[WORK REQUIRED]: Repeat the listing verbatim. Drop any pictures.

[SUPPLIED DATA]:
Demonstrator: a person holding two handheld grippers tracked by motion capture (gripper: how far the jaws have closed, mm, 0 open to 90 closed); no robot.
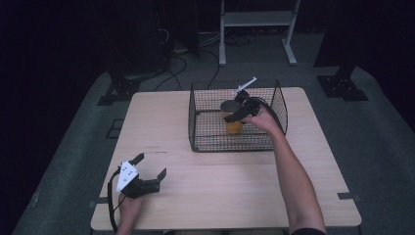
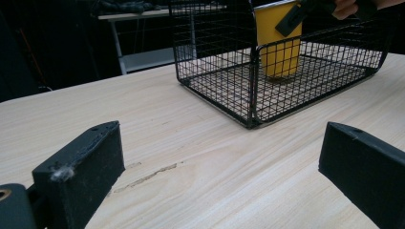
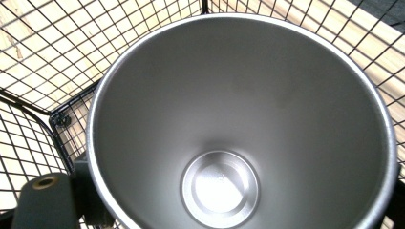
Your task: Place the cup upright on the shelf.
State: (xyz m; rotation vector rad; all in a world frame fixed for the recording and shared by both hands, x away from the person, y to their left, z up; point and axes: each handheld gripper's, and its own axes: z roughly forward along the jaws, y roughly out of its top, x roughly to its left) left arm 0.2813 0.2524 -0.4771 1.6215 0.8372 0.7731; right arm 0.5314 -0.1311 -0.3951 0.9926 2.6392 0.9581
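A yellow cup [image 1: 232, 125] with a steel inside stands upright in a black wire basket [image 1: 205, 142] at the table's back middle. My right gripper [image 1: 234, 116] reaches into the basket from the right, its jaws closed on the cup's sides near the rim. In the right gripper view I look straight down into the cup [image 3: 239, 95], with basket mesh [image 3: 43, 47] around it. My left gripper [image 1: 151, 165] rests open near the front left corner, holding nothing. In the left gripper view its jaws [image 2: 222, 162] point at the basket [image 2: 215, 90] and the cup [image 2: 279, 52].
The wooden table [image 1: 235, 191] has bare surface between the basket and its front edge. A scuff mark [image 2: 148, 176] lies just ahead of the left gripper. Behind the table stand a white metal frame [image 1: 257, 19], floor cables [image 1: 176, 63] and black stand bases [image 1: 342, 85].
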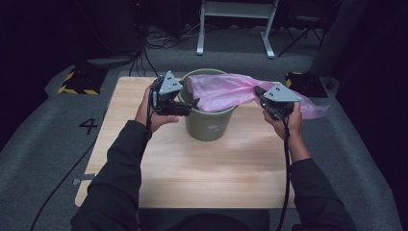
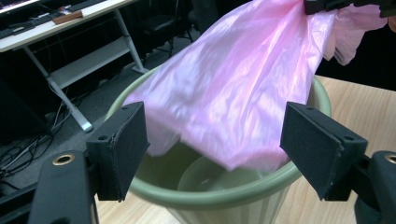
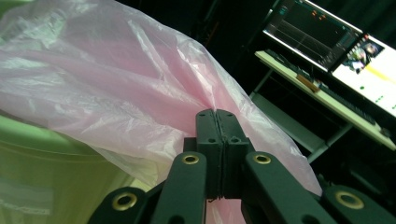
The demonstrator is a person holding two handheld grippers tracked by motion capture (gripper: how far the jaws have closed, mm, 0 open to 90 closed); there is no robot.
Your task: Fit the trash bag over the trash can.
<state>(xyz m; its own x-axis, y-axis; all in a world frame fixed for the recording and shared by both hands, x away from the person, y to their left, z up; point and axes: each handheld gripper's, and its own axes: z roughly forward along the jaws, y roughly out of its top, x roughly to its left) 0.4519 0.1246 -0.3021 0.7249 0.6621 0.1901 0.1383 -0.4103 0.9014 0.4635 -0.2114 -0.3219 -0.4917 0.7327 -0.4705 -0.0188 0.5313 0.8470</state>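
While wooden table (image 1: 192,168) fills centre of high view, green bucket (image 1: 209,122) stands upper middle. Pink plastic bag (image 1: 226,91) drapes across bucket mouth, trailing right past rim. Right gripper (image 1: 261,93), right of bucket, jaws clamped on bag. Left gripper (image 1: 192,103) at bucket's left rim, jaws apart, gripping nothing.

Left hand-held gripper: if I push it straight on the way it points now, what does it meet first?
Probably the pink plastic bag hanging over the green plastic bucket. The left hand-held gripper has open jaws either side of the bag's lower edge, just above the bucket's near rim; depth is hard to judge.
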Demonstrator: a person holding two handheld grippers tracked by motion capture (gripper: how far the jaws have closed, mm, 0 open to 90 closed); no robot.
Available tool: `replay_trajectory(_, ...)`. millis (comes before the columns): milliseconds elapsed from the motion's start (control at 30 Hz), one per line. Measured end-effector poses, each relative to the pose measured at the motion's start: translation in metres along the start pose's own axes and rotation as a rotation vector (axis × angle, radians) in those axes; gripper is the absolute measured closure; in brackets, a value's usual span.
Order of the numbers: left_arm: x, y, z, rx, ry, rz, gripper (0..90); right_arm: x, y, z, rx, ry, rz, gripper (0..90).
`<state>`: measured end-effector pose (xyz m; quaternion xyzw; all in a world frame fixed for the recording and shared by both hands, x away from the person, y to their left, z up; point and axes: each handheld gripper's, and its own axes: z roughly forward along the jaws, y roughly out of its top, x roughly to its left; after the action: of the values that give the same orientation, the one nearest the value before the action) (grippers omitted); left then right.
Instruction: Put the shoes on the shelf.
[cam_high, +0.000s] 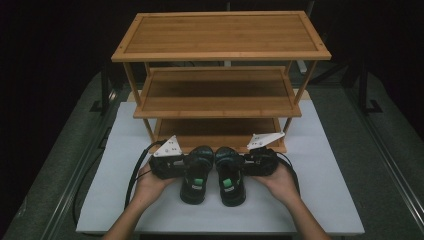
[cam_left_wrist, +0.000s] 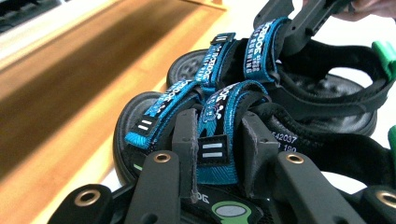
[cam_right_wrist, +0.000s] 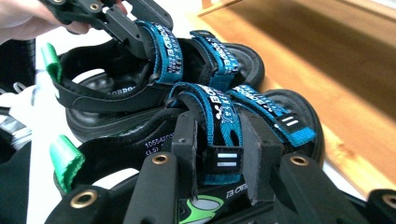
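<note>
We see two black sandals side by side at lower centre of the high view, on the white mat, toes toward the bamboo shelf rack. The left sandal is gripped by the left gripper: in the left gripper view both pads press on either side of its blue instep strap, so it's clamped. The right gripper does the same on the right sandal; in the right gripper view its pads pinch the blue strap with the white double bar. Each gripper comes in from the outer side, hands cupped under them at lower centre. The rack's bottom shelf sits just beyond the toes, its front edge near both sandals; the middle shelf overhangs above it. The sandals nearly touch each other, so inner sides are blocked. Green heel tabs show at left of the right gripper view. Cables trail along the mat at lower left.
</note>
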<state>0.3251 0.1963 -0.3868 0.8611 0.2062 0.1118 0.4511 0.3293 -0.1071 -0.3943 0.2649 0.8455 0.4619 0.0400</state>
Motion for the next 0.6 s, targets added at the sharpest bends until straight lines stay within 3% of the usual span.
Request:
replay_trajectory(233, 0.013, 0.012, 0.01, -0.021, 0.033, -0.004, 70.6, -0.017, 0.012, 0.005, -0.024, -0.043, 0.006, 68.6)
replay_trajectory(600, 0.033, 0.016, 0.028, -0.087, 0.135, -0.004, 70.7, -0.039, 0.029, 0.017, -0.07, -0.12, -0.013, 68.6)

[RESULT OF THE TASK]:
Demonstrator: a person holding two handheld grippers tracked by motion capture (gripper: how far the jaws have closed, mm, 0 open to 90 closed); no robot.
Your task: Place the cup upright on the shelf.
State: (xyz m; rotation vector rad; all in a world frame fixed for the recording and shared by both hands, x away from the person, y to their left, z up; point and axes: each handheld gripper's, and its own axes: z roughly forward along the jaws, y roughly out of its top, x roughly to its left) left arm 0.2813 0.2524 -0.4771 1.6215 0.8372 0.7731; right arm 0.5314 -0.1311 -0.3951 0.9926 2.6392 0.9581
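A yellow cup [image 1: 232, 125] with a steel inside stands upright in a black wire basket [image 1: 205, 142] at the table's back middle. My right gripper [image 1: 234, 116] reaches into the basket from the right, its jaws closed on the cup's sides near the rim. In the right gripper view I look straight down into the cup [image 3: 239, 95], with basket mesh [image 3: 43, 47] around it. My left gripper [image 1: 151, 165] rests open near the front left corner, holding nothing. In the left gripper view its jaws [image 2: 222, 162] point at the basket [image 2: 215, 90] and the cup [image 2: 279, 52].
The wooden table [image 1: 235, 191] has bare surface between the basket and its front edge. A scuff mark [image 2: 148, 176] lies just ahead of the left gripper. Behind the table stand a white metal frame [image 1: 257, 19], floor cables [image 1: 176, 63] and black stand bases [image 1: 342, 85].
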The demonstrator is a person holding two handheld grippers tracked by motion capture (gripper: how far the jaws have closed, mm, 0 open to 90 closed); there is no robot.
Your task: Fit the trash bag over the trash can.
<state>(xyz m; its own x-axis, y-axis; all in a world frame fixed for the recording and shared by both hands, x away from the person, y to their left, z up; point and axes: each handheld gripper's, and its own axes: z roughly forward along the jaws, y roughly out of its top, x roughly to its left) 0.4519 0.1246 -0.3021 0.7249 0.6621 0.1901 0.1383 -0.4103 0.9014 0.4635 -0.2114 -0.3219 -0.4917 0.7327 -0.4705 -0.0188 0.5313 0.8470</state>
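While wooden table (image 1: 192,168) fills centre of high view, green bucket (image 1: 209,122) stands upper middle. Pink plastic bag (image 1: 226,91) drapes across bucket mouth, trailing right past rim. Right gripper (image 1: 261,93), right of bucket, jaws clamped on bag. Left gripper (image 1: 192,103) at bucket's left rim, jaws apart, gripping nothing.

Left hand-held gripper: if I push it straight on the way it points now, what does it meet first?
Probably the pink plastic bag hanging over the green plastic bucket. The left hand-held gripper has open jaws either side of the bag's lower edge, just above the bucket's near rim; depth is hard to judge.
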Demonstrator: a person holding two handheld grippers tracked by motion capture (gripper: how far the jaws have closed, mm, 0 open to 90 closed); no robot.
Available tool: `replay_trajectory(_, ...)`. millis (comes before the columns): milliseconds elapsed from the motion's start (control at 30 Hz), one per line. Measured end-effector poses, each relative to the pose measured at the motion's start: translation in metres along the start pose's own axes and rotation as a rotation vector (axis × angle, radians) in those axes; gripper is the absolute measured closure; in brackets, a value's usual span.
Order of the numbers: left_arm: x, y, z, rx, ry, rz, gripper (0..90); right_arm: x, y, z, rx, ry, rz, gripper (0..90).
`<state>`: measured end-effector pose (xyz m; quaternion xyzw; all in a world frame fixed for the recording and shared by both hands, x away from the person, y to their left, z up; point and axes: each handheld gripper's, and its own axes: z roughly forward along the jaws, y roughly out of its top, x roughly to its left; after the action: of the values that give the same orientation, the one nearest the value before the action) (grippers omitted); left then right.
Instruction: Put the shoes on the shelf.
[cam_high, +0.000s] 
[cam_left_wrist, +0.000s] 
[cam_right_wrist, +0.000s] 
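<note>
We see two black sandals side by side at lower centre of the high view, on the white mat, toes toward the bamboo shelf rack. The left sandal is gripped by the left gripper: in the left gripper view both pads press on either side of its blue instep strap, so it's clamped. The right gripper does the same on the right sandal; in the right gripper view its pads pinch the blue strap with the white double bar. Each gripper comes in from the outer side, hands cupped under them at lower centre. The rack's bottom shelf sits just beyond the toes, its front edge near both sandals; the middle shelf overhangs above it. The sandals nearly touch each other, so inner sides are blocked. Green heel tabs show at left of the right gripper view. Cables trail along the mat at lower left.
</note>
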<state>0.3251 0.1963 -0.3868 0.8611 0.2062 0.1118 0.4511 0.3293 -0.1071 -0.3943 0.2649 0.8455 0.4619 0.0400</state>
Motion for the next 0.6 s, targets added at the sharpest bends until straight lines stay within 3% of the usual span.
Request:
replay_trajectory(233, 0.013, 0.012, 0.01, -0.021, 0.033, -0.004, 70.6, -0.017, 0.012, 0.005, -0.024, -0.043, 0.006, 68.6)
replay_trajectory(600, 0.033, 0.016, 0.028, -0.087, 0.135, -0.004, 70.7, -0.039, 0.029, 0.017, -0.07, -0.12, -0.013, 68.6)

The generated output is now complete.